Tout d'abord l'état chinois lui même. C'est lui qui organise et gère beaucoup de ce que le reste du monde considère comme des comportements délictueux. Au premier rang les proliférations militaires, nucléaires et balistiques tout d'abord, mais aussi celle des petites armes et de mines en direction de toutes les zones les plus déstabilisés de la planète. Sous la même autorité, l'espionnage industriel est organisé dans le but de compenser les faiblesses de la recherche locale.
Ensuite, les différentes autorités subordonnées. Le ministère de la défense ou les différents ministères des industries sont les principaux acteurs des activités illégales qu'elles soient directement liées à leur domaine de compétence normal ou qu'elles fassent partie des "activités annexes" destinées à assurer l'intendance. Certaines provinces ou autres autorités locales se livrent aussi à des comportements tout aussi coupables, en organisant de gigantesques fraudes très généralement destinées à éviter de payer l'impôt au pouvoir central ou à détourner les subventions nationales pour les réaffecter à de la spéculation. Quant aux entreprises d'état ou aux banques provinciales, certains investisseurs ont découvert en le payant fort cher ce que voulait dire dette non souveraine.

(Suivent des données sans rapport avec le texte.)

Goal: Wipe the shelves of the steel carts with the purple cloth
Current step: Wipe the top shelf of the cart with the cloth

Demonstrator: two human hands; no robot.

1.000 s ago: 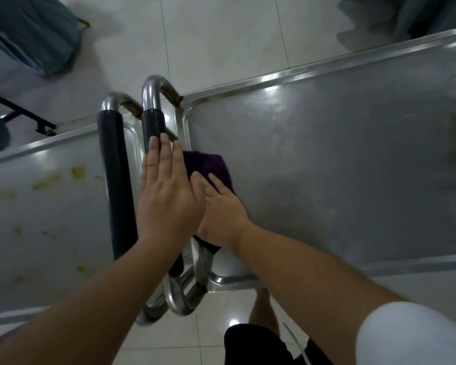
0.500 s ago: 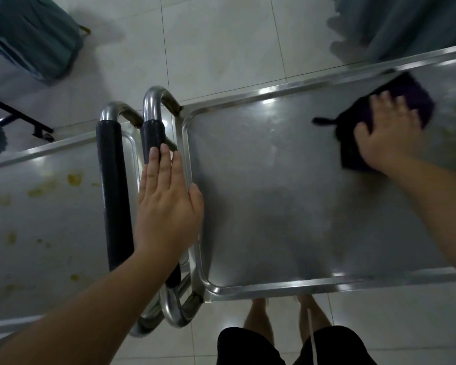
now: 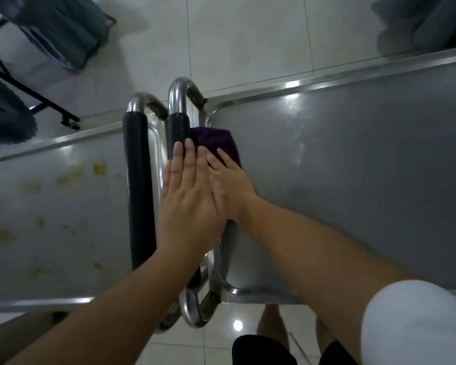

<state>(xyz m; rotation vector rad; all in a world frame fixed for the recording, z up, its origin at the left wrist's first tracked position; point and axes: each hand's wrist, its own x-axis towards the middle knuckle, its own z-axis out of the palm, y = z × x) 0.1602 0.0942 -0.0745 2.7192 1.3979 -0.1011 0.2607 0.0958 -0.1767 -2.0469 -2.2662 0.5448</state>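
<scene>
At the right cart's shelf (image 3: 353, 167) near its handle, the right hand (image 3: 229, 180) has swept the purple cloth (image 3: 216, 143) back under flat fingers, finishing another pass, while the left hand (image 3: 190, 201) rests flat on the handle (image 3: 178, 130).

Glossy steel shelf (image 3: 353, 159) (smudged), fuzzy cloth (image 3: 219, 143)

- One view only, from a camera worn on the person's head.
- It looks steeply down and slightly forward, over both forearms.
- It sits close above the right cart's top shelf (image 3: 353, 167), near its left edge, with the left cart's shelf (image 3: 50, 219) alongside.
- Wide-angle lens: shelf rims bow, floor tiles (image 3: 248, 35) show beyond the far edges.
</scene>
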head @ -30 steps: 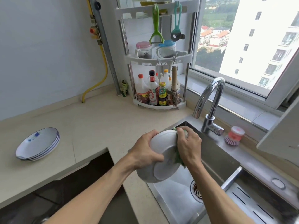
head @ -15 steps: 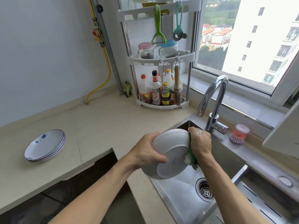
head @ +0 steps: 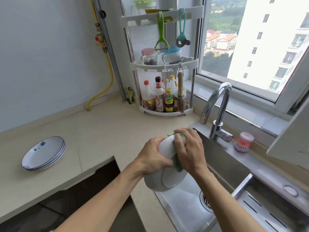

Enfin, les privés. Depuis que Deng Xiaoping a décrété qu'il était louable de s'enrichir et surtout depuis qu'il a justifié un vrai libéralisme au cours de son voyage dans le Sud de 1992, les entrepreneurs privés n'ont reculé devant aucun moyen. La contrefaçon a particulièrement fleuri. Elle est relativement peu dangereuse lorsqu'il s'agissait de recopier simplement et à destination du marché local quelque fabrication qu'un industriel occidental avait cru intelligent de délocaliser. Elle devient dévastatrice lorsque le même copieur acquiert une vraie dimension industrielle suffisante pour évincer sur des marchés export celui qu'il copie ou que, pour un profit rapide, il commercialise un produit dangereux sous la marque d'un grand laboratoire pharmaceutique.
Le niveau d'imbrication des protagonistes est difficilement imaginable dans les pays de droit. Les armées produisent des CD ROM piratés dans des usines, équipées de chaînes de production d'origine occidentale et achetées grâce à des garanties de haut niveau. Des mines "clandestines" emploient des centaines de travailleurs.
L'arrivée au pouvoir, beaucoup moins rapide que certains ne le pensaient, d'une nouvelle génération de dirigeants pousse la Chine à devenir un état de droit au sens occidental du terme, ce qu'elle n'est toujours pas. Pékin fait certainement un vrai effort dans ce sens, pour donner à l'Occident les gages qu'il exige et pour réaffermir le pouvoir central. Des campagnes contre les contrefaçons, la corruption, la contrebande, d'autres trafics ont eu lieu. L'état ne pouvant se déjuger, elles se sont généralement limitées à l'exécution de lampistes ou de personnages indéfendables, mais un certain mouvement est lancé. Il a vu en 1998 l'armée perdre -théoriquement- ses activités annexes, et en 2000 plusieurs gouvernements provinciaux se faire remettre au pas.